Generative Artificial Intelligence in Business: Towards a Strategic Human Resource Management Framework
Why this work is in the frame
A frame that forgets how it found something cannot be audited. These are the routes that admitted this work.
Bibliographic record
Abstract
Abstract As businesses and society navigate the potentials of generative artificial intelligence (GAI), the integration of these technologies introduces unique challenges and opportunities for human resources, requiring a re‐evaluation of human resource management (HRM) frameworks. The existing frameworks may often fall short of capturing the novel attributes, complexities and impacts of GAI on workforce dynamics and organizational operations. This paper proposes a strategic HRM framework, underpinned by the theory of institutional entrepreneurship for sustainable organizations, for integrating GAI within HRM practices to boost operational efficiency, foster innovation and secure a competitive advantage through responsible practices and workforce development.
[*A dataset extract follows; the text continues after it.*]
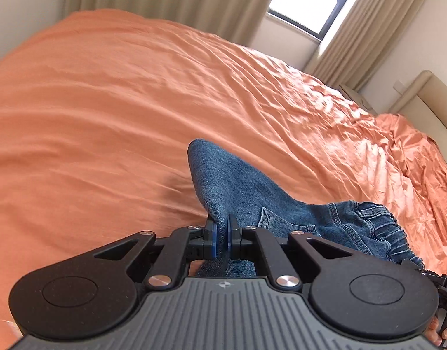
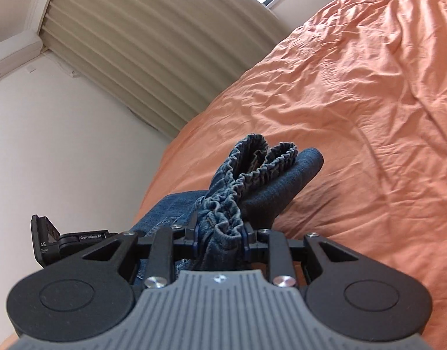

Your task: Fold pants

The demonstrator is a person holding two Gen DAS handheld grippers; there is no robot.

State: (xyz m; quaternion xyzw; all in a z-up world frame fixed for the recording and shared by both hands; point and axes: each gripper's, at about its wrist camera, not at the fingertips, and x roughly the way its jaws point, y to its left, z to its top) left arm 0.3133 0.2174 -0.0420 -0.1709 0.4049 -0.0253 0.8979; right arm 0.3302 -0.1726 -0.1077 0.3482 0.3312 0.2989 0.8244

Central to this framework is the alignment with existing business objectives, seizing opportunities, strategic resource assessment and orchestration, re‐institutionalization, realignment and embracing a culture of continuous learning and adaptation. This approach provides a detailed roadmap for organizations to navigate successfully the complexities of a GAI‐enhanced business environment. Additionally, this paper significantly contributes to the theoretical discourse by bridging the gap between HRM and GAI adoption, the proposed framework accounting for GAI–human capital symbiosis, setting the stage for future research to empirically test its applicability, explore its implications on HRM practices and understand its broader economic and societal consequences through diverse multi‐disciplinary and multi‐level research methodologies.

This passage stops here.